** Material shown follows **

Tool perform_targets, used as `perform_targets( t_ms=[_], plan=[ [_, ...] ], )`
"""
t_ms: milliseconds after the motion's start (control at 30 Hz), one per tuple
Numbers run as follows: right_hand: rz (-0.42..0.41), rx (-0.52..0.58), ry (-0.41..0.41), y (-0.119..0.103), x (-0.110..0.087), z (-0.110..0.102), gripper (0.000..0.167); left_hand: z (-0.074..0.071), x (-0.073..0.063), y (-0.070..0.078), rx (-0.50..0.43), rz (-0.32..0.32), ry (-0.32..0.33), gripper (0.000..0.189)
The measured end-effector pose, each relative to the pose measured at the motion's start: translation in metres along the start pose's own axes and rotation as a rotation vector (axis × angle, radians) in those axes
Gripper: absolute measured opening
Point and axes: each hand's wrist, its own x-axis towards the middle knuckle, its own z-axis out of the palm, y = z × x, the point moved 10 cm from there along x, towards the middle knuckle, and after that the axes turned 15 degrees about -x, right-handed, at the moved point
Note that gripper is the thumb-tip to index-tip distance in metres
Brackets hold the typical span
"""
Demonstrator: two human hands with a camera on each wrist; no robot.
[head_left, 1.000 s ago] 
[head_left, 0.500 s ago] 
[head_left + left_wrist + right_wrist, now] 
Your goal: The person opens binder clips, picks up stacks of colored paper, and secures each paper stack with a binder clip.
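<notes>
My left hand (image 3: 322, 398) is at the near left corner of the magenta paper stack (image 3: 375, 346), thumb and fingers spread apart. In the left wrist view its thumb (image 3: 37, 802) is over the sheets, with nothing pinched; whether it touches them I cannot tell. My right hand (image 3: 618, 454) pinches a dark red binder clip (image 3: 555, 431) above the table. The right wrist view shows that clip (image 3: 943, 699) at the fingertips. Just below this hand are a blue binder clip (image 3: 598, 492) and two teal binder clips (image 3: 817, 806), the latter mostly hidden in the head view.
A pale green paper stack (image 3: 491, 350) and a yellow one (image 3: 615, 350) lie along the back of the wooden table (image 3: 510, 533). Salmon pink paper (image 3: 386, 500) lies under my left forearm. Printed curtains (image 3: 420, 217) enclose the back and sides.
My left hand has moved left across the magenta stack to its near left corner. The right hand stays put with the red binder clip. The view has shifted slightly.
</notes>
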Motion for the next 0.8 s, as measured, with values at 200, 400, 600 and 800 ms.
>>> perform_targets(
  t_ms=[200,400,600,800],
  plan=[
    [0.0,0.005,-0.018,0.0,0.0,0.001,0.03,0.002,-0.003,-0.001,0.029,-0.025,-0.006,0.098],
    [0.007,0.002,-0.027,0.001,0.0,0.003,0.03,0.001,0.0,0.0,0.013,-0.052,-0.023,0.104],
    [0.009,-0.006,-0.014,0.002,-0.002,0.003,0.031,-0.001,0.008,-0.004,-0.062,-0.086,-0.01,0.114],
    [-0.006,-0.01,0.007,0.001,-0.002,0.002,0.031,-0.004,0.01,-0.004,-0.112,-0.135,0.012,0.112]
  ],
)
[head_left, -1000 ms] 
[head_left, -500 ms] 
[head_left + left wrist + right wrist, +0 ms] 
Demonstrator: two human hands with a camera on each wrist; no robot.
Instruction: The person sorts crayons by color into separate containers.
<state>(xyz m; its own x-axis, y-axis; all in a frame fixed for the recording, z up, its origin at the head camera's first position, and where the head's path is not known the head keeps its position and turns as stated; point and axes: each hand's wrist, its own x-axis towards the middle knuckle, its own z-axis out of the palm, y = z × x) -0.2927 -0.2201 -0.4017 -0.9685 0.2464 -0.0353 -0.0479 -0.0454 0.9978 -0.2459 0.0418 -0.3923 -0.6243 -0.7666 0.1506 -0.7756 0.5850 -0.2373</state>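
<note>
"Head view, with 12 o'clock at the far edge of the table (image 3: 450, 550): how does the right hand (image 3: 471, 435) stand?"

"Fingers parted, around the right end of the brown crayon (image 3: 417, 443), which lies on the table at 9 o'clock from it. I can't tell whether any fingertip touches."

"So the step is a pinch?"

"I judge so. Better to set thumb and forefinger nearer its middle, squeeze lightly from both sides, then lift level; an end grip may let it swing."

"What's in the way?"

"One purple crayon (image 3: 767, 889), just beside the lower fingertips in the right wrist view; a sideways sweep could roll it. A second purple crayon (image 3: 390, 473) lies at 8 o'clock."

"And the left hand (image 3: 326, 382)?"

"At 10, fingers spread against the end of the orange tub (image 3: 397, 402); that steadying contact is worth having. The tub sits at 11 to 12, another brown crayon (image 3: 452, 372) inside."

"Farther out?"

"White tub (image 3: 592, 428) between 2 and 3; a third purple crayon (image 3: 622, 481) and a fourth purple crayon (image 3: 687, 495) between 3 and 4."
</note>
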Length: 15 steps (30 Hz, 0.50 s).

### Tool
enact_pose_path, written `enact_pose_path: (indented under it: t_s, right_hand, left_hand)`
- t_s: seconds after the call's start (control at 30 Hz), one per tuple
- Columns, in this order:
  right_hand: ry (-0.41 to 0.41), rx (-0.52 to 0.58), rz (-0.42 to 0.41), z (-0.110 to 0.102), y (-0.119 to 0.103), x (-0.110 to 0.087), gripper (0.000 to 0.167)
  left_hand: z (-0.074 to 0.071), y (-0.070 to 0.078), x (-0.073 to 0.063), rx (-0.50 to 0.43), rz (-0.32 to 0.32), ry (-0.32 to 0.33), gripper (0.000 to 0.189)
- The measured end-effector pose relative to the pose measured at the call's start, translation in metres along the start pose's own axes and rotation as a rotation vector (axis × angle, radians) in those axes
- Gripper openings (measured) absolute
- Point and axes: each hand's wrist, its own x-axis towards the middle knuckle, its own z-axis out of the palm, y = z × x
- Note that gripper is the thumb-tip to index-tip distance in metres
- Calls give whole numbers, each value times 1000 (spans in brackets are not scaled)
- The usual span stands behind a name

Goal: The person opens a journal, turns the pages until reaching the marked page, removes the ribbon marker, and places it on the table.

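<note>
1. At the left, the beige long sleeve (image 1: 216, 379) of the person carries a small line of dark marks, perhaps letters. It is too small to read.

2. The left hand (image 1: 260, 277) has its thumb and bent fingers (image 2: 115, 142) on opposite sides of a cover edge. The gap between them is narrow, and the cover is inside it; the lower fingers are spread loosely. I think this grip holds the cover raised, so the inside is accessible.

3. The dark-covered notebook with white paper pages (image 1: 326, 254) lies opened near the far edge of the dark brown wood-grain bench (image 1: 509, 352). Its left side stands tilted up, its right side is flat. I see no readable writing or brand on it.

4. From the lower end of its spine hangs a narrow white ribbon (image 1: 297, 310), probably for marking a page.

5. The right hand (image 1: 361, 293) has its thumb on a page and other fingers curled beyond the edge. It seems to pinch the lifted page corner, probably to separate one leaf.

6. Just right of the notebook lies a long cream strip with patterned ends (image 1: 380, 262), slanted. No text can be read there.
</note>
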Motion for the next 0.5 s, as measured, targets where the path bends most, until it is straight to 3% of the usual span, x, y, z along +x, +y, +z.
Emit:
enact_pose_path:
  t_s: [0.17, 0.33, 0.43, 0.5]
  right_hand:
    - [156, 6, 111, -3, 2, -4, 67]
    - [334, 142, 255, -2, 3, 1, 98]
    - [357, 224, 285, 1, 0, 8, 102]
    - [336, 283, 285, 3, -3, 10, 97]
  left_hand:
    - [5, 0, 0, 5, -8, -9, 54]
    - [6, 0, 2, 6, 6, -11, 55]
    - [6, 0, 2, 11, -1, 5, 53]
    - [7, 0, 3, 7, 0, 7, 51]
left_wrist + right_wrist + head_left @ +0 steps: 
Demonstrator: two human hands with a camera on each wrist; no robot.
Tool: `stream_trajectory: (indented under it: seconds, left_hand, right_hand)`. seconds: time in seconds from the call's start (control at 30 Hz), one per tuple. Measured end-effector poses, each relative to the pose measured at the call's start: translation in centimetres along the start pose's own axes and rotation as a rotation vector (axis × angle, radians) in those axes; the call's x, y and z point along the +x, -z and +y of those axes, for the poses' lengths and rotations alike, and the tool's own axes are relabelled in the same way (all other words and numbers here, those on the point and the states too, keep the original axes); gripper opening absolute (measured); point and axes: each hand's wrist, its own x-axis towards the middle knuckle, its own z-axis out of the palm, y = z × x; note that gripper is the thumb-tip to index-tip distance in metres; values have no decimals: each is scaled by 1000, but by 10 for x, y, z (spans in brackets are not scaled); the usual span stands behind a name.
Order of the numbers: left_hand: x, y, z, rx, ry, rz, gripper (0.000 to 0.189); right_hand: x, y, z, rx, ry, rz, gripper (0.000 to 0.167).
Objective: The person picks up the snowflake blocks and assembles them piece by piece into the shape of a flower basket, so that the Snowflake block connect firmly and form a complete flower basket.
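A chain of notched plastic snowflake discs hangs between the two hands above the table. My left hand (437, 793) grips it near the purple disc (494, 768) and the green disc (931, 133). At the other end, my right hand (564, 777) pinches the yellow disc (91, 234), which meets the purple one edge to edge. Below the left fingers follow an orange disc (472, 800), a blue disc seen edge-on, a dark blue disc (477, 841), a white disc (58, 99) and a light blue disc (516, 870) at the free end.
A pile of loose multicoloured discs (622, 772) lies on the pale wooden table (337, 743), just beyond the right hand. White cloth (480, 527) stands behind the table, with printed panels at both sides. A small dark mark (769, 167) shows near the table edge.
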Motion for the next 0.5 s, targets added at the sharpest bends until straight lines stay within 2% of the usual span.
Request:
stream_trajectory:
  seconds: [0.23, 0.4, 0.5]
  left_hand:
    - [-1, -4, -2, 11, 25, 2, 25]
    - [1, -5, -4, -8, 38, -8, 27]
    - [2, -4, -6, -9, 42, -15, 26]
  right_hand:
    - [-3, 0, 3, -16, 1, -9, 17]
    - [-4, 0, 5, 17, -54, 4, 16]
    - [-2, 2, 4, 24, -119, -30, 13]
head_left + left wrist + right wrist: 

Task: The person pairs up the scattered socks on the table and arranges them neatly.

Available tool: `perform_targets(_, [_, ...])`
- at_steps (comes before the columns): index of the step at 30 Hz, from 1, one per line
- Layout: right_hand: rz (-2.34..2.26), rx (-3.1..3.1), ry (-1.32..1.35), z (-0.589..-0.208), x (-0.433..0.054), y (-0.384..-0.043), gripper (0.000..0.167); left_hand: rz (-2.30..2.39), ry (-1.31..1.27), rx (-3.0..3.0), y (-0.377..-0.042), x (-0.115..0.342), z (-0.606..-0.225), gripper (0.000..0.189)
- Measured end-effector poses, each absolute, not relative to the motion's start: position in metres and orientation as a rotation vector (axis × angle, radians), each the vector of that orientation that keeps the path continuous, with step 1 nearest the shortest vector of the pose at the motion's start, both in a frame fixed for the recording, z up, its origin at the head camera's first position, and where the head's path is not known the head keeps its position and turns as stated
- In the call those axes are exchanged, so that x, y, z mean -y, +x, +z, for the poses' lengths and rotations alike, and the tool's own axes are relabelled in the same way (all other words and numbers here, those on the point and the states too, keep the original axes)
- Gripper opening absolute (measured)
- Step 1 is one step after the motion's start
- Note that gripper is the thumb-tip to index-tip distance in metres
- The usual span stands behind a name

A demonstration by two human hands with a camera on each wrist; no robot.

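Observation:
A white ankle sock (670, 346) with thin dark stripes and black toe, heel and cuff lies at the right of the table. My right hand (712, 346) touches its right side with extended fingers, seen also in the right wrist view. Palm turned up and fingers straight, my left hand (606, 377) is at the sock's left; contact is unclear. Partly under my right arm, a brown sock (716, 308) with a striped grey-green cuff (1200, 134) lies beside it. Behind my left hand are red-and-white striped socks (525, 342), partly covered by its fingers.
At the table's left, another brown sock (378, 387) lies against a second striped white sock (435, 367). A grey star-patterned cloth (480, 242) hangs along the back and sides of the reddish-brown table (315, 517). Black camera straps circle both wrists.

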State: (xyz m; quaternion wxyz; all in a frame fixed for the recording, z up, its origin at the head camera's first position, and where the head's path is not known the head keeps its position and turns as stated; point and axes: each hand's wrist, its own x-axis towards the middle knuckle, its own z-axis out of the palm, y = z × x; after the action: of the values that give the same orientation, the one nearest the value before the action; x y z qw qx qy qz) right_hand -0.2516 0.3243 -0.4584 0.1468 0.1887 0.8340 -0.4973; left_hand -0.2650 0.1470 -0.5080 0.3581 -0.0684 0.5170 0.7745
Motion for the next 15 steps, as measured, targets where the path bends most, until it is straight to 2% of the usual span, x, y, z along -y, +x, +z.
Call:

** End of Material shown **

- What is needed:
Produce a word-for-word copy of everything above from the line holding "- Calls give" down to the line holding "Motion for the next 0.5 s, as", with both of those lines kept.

- Solution to the problem:
- Calls give whole numbers, each value times 1000 (spans in brackets are not scaled)
- The usual span stands behind a name

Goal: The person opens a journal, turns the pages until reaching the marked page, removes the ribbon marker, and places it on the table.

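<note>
1. At the left, the beige long sleeve (image 1: 216, 379) of the person carries a small line of dark marks, perhaps letters. It is too small to read.

2. The left hand (image 1: 260, 277) has its thumb and bent fingers (image 2: 115, 142) on opposite sides of a cover edge. The gap between them is narrow, and the cover is inside it; the lower fingers are spread loosely. I think this grip holds the cover raised, so the inside is accessible.

3. The dark-covered notebook with white paper pages (image 1: 326, 254) lies opened near the far edge of the dark brown wood-grain bench (image 1: 509, 352). Its left side stands tilted up, its right side is flat. I see no readable writing or brand on it.

4. From the lower end of its spine hangs a narrow white ribbon (image 1: 297, 310), probably for marking a page.

5. The right hand (image 1: 361, 293) has its thumb on a page and other fingers curled beyond the edge. It seems to pinch the lifted page corner, probably to separate one leaf.

6. Just right of the notebook lies a long cream strip with patterned ends (image 1: 380, 262), slanted. No text can be read there.
</note>
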Motion for the next 0.5 s, as measured, targets where the path bends most, until it is straight to 3% of the usual span, x, y, z along +x, +y, +z.

The answer was given in full.